### Required action
Whenever a line in the entries includes the word "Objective", copy that line out.

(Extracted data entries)
_____

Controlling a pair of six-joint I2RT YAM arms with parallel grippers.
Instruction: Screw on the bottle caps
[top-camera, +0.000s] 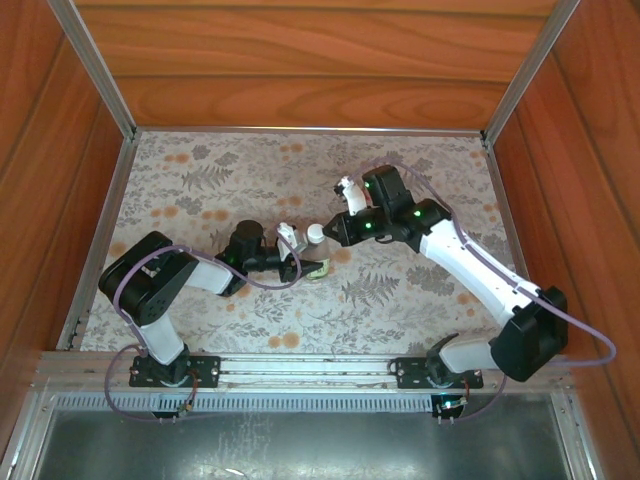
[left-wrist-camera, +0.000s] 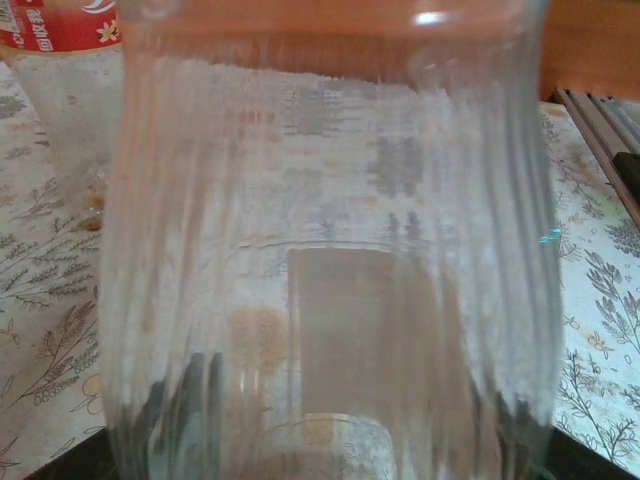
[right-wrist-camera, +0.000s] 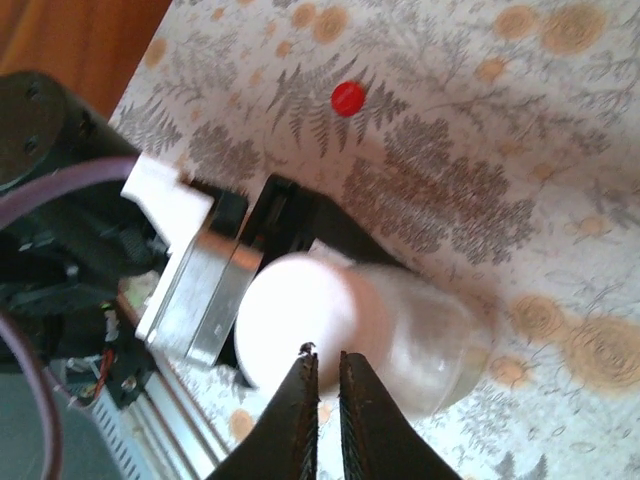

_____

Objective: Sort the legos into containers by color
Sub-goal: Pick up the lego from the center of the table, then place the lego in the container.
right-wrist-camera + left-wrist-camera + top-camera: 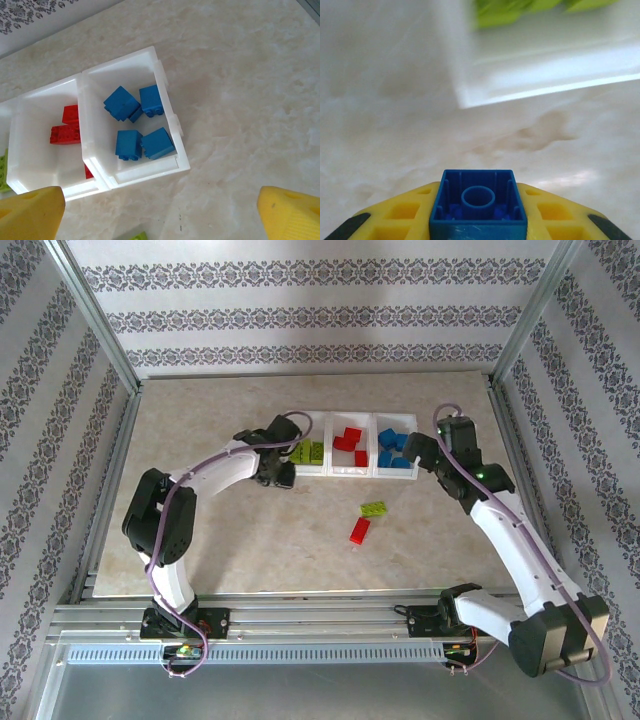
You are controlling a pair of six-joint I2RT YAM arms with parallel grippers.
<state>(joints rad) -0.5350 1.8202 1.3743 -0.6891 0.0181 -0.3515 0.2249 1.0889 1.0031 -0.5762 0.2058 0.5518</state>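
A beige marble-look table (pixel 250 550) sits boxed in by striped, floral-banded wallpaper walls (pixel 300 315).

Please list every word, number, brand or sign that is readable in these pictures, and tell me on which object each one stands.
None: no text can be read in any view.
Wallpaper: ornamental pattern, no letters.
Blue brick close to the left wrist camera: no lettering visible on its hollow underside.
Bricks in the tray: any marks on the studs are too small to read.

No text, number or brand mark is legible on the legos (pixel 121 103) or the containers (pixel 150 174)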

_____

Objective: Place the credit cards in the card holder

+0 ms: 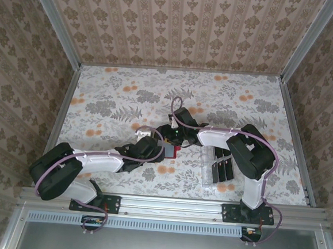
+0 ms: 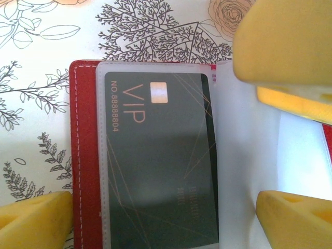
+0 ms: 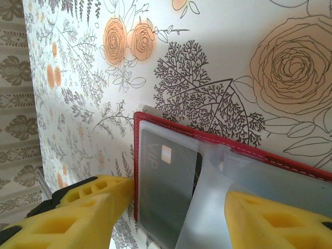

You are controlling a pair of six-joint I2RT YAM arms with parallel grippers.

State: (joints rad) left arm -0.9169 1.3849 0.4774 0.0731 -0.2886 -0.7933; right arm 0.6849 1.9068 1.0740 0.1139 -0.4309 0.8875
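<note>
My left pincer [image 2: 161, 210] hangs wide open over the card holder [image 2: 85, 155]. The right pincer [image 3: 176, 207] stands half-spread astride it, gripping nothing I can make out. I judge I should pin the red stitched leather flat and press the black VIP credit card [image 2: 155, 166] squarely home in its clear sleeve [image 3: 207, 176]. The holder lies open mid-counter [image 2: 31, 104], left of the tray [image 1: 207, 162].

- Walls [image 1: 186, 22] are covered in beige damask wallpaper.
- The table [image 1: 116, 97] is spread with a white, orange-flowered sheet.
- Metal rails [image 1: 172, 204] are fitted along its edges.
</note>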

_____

### Answer
Objective: Sort the legos into containers by color
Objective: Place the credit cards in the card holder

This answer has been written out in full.